A thought is rising on the troubled and agitated mind of the lawyer, like a moon soaring above the horizon. He trembles, and does not take his eyes for a moment from the young man's face.
"A fountain—Indians?" he mutters, almost inarticulately.
"Yes, yes!" says Verty, with dreamy eyes, and crouching, so to speak, Indian fashion, until his tangled chestnut curls half cover his cheeks—"yes, yes!—there again!—why it is magic—there! I see it all—I remember it! I must have seen it! Redbud!" he said, turning to the young girl with a frightened air, "am I dreaming?"

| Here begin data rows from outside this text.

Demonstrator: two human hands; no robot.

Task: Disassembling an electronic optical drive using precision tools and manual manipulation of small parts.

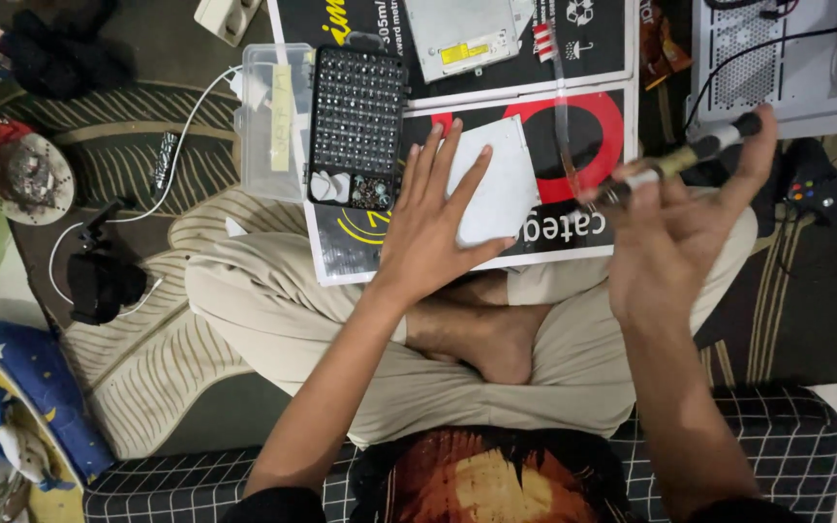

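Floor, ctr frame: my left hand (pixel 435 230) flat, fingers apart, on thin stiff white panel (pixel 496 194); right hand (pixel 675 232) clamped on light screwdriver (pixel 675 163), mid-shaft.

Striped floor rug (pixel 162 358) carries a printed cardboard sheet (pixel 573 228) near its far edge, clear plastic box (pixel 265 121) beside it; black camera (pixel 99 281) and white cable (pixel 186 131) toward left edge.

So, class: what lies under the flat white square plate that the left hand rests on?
Under the flat white square plate lies a black printed board with a red ring. The left hand and plate cover part of the print.
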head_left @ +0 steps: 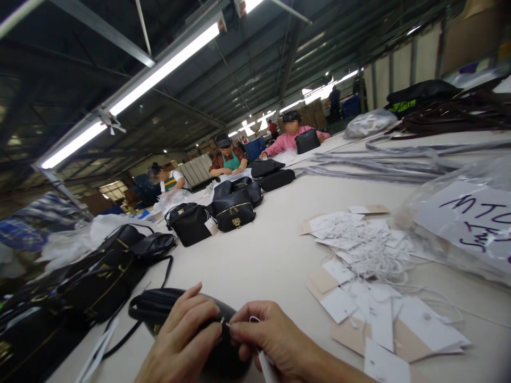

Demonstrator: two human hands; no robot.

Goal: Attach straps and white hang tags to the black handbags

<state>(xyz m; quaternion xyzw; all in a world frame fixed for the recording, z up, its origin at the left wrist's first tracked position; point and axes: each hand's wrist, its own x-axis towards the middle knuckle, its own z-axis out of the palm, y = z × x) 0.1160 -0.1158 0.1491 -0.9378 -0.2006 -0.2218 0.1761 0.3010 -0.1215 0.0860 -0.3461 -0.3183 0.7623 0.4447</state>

Redbud would have spoken. Mr. Rushton, with a sign, bade her be silent. He looked at the young man with the same strange look, and said in a low tone:
"Must have seen what?"
"Why, this!" said Verty, half extending his arm, and pointing toward a far imaginary horizon, on which his dreamy eyes were fixed—"this! don't you see it? My tribe! my Delawares—there in the woods! They attack the house, and carry off the child in the garden playing with the necklace. His nurse is killed—poor thing! her blood is on the fountain! Now they go into the great woods with the child, and an Indian woman takes him and will not let them kill him—he is so pretty with his long curls like the sunshine: you might take him for a girl! The Indian woman holds before him a bit of looking-glass, stolen from the house! Look! they will have his life—oh!"
And crouching, with an exclamation of terror, Verty shuddered.
"Give me my rifle!" he cried; "they are coming there! Back!"
And the young man rose erect, with flashing eyes.
"The woman flies in the night," he continues, becoming calm again; "they pursue her—she escapes with the boy—they come to a deserted lodge—a lodge! a lodge! Why, it is our lodge in the hills! It's ma mere! and I was that child! Am I mad?"